Oregon City Brewing Co., which is set to open its second location at the Canby Beer Library in 2022, emerged as one of the nation’s top breweries at the recent U.S. Open Beer Championship, placing seventh overall in the judges’ estimation of the country’s best brewmasters — and taking home five medals out of more than 8,000 beers representing over 140 different styles.
Though the Bend-based Deschutes Brewery has been named grand national champion three times — including last year — since the contest was founded by brewmaster Dow Scoggins in 2009, no other Oregon breweries tapped into the top 10 in 2021.
This year’s top prize went to Toppling Goliath Brewing in Decorah, Iowa.
OC Brewing was awarded gold medals for its Desideratum barrel-aged fruit sour and Beast of Burton British imperial stout; silvers for its Very A-Gris-Able red wine barrel-aged beer and Coming to Fruition: Marionberry Brett beer; and a bronze for another Brett, the Coming to Fruition: Cherry.
“I am so proud of our phenomenal brewmaster, David Vohden,” said Bryce Morrow, owner of OC Brewing and the Canby Beery Library. “He is a creative force of nature, one of the best young brewers and an even better person. I’m confident we’re just getting started.”
Founded in 2014, it was the first brewery to set up shop in Oregon City since Jacob Mader’s Oregon City Brewery closed in 1895. This was the company’s first time entering the prestigious U.S. Open for beer.
“It was really gratifying,” Morrow told The Canby Current.

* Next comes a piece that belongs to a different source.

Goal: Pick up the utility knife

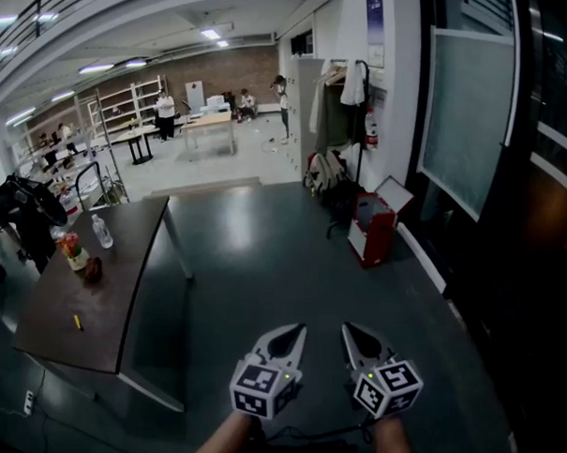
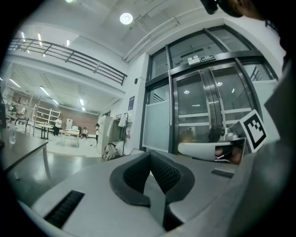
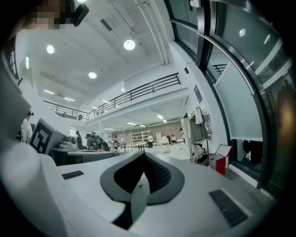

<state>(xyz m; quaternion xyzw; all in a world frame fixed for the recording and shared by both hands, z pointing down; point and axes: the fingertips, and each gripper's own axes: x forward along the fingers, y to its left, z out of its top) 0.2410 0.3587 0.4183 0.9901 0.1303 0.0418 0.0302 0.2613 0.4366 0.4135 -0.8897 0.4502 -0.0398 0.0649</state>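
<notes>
A small yellow utility knife point(image 1: 78, 322) lies near the front edge of the dark table point(image 1: 126, 275) at the left of the head view. It is too small to show any detail. Both grippers are held side by side over the floor, well to the right of the table and far from the knife. My left gripper point(image 1: 290, 335) is shut with nothing in it, and its pads meet at the tip point(image 2: 150, 159). My right gripper point(image 1: 350, 332) is likewise shut and empty point(image 3: 143, 163). Neither gripper view shows the knife.
On the table's far left stand a water bottle point(image 1: 102, 231) and a cluster of small items point(image 1: 75, 253). A red box point(image 1: 373, 228) and bags sit by the right wall, beside glass doors point(image 1: 466, 119). Several people stand far off in the hall.
</notes>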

The company was also awarded two bronze medals at the North American Brewers Awards earlier this month for Dark ‘Vator, a Cascadian dark ale (also known as a black IPA) and Coming to Fruition: Cherry.
As for the Beer Library, which is being realized in the city’s former library building on North Holly Street and will feature Clackamas County’s first rooftop bar, the project is “moving full steam ahead.”
“We did a neighborhood meeting last week hope to have construction permits by the end of this week,” Morrow told the Current.
The U.S. Open Beer Championship judges more beer styles than any other competition in the world. The U.S. Open also is the only major beer competition to allow the gold medal winners of the AHA’s National Homebrew Competition to participate, but due to Covid-19, last year’s AHA’s National Homebrew Competition was canceled.
Also due to the pandemic, judging was held in both the U.S. and Canada. The main U.S. judging was held at the new U.S. Open Event Center in Oxford, Ohio: a 6,000-square-foot Amish pole barn located on a small farm.
Judging in the U.S. Open Beer Championships is blind; judges know only the categories, not the names or locations of beers being judged.